ACTIVITY - For this exercise, return all the data word for word, with images left out.

++++++++++

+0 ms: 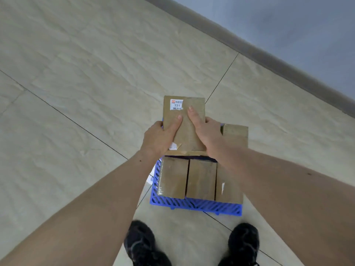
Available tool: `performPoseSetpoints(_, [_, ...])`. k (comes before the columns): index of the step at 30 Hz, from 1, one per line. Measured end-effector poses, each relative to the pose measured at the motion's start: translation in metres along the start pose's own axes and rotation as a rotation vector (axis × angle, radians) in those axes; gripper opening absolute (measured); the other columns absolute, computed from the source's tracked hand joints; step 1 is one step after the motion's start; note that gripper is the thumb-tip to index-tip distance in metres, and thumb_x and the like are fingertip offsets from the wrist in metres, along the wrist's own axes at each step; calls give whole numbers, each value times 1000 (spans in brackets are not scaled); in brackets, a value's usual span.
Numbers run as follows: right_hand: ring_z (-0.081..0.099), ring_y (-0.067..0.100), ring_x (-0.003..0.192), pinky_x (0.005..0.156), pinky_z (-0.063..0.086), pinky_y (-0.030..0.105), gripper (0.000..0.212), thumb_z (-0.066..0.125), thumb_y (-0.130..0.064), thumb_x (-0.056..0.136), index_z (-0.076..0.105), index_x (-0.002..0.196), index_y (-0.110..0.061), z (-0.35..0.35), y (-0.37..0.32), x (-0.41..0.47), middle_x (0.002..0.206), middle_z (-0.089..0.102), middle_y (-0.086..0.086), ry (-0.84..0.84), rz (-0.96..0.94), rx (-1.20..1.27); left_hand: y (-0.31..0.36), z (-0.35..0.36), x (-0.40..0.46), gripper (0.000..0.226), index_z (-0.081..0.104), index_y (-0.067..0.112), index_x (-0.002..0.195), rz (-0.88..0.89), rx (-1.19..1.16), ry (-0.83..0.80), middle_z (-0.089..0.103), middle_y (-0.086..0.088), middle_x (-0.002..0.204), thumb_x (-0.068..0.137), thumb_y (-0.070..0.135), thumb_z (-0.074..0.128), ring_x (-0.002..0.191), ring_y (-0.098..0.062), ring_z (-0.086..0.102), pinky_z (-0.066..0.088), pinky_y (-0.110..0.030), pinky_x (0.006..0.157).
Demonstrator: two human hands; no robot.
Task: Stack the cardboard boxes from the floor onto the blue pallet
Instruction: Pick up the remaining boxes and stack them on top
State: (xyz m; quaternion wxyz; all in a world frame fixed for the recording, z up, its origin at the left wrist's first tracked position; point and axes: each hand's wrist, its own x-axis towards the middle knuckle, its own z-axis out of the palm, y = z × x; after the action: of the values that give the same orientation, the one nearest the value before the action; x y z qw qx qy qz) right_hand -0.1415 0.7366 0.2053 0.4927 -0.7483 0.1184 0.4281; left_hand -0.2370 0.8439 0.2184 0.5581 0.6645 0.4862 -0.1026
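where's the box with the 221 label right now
In the head view the labelled box sits centre frame, gripped by the left hand and right hand, above the boxes already on the blue pallet.

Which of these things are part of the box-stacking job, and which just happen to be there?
Part of the job:
held box
left hand
right hand
three boxes in a row
box behind
blue pallet

Just there:
black shoes
tiled floor
wall

There is one view only, from the person's head, looking steeply down and forward. Near at the bottom are both black shoes point(143, 244); the tiled floor point(76, 73) runs far to a grey wall point(288, 25).
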Motion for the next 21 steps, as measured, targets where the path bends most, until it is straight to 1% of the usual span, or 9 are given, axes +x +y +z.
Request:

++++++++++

REPLY TO THE TASK -
+0 ms: 
Available tool: `performPoseSetpoints(_, [_, ...])`. k (comes before the columns): index of the step at 30 Hz, from 1, one per line. Measured end-effector poses, each relative to the pose measured at the motion's start: translation in metres along the start pose's own axes and rotation as a rotation vector (axis × angle, radians) in those axes; gripper opening absolute (measured); the other columns absolute, computed from the source's tracked hand joints; step 1 is one step after the motion's start; note that gripper is the thumb-tip to index-tip distance in metres, and thumb_x and the like are fingertip offsets from the wrist in metres, along the wrist's own axes at each step; calls give whole numbers, each value times 1000 (spans in brackets are not scaled); in brackets, a value's usual span.
Numbers run as follows: right_hand: ring_z (-0.081..0.099), ring_y (-0.067..0.100), ring_x (-0.003..0.192), pinky_x (0.005..0.156), pinky_z (-0.063..0.086), pinky_y (-0.030..0.105), gripper (0.000..0.212), thumb_z (-0.066..0.125), thumb_y (-0.130..0.064), thumb_x (-0.056..0.136), index_z (-0.076..0.105), index_x (-0.002..0.196), index_y (-0.110..0.061), z (-0.35..0.35), y (-0.37..0.32), x (-0.41..0.47), middle_x (0.002..0.206), middle_z (-0.089..0.102), middle_y (-0.086..0.086), ry (-0.84..0.84), rz (-0.96..0.94), rx (-1.20..1.27); left_hand: y (-0.31..0.36), z (-0.35..0.36), x (-0.40..0.46), gripper (0.000..0.226), index_z (-0.081..0.104), index_y (-0.067..0.112), index_x (-0.002..0.195), rz (-0.88..0.89), rx (-1.19..1.16), ry (-0.83..0.80), middle_z (-0.089..0.103), middle_y (-0.086..0.088), middle_x (-0.002..0.204), thumb_x (-0.068..0.137), thumb_y (-0.070..0.135), thumb_z (-0.074..0.128), ring_x (-0.002..0.191), ring_y (-0.098..0.062), ring_z (-0.086..0.102), pinky_z (-0.066..0.088), pinky_y (-0.110..0.030), pinky_x (0.006..0.157).
Demonstrator: two human hands; no robot.
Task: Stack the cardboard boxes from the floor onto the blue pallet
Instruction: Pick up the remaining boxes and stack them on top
State: (xyz m; quaternion wxyz; all in a world frame fixed for the recording, z up, its origin at the left wrist's first tracked position; point and axes: each hand's wrist, its own x-axis towards the middle knuckle, its own z-axis out of the palm, y = z × x; after the action: of the values that give the same orientation, the one nearest the value before the action; x y z qw qx qy qz) right_hand -0.1415 0.7366 0.2053 0.4927 -0.7483 0.1184 0.4281; left_hand -0.2370 0.8439 0.2184 0.5581 0.6645 0.4862 -0.1026
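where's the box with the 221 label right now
In the head view the labelled box sits centre frame, gripped by the left hand and right hand, above the boxes already on the blue pallet.

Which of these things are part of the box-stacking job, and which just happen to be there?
Part of the job:
held box
left hand
right hand
three boxes in a row
box behind
blue pallet

Just there:
black shoes
tiled floor
wall

There is one view only, from the person's head, looking steeply down and forward. Near at the bottom are both black shoes point(143, 244); the tiled floor point(76, 73) runs far to a grey wall point(288, 25).
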Motion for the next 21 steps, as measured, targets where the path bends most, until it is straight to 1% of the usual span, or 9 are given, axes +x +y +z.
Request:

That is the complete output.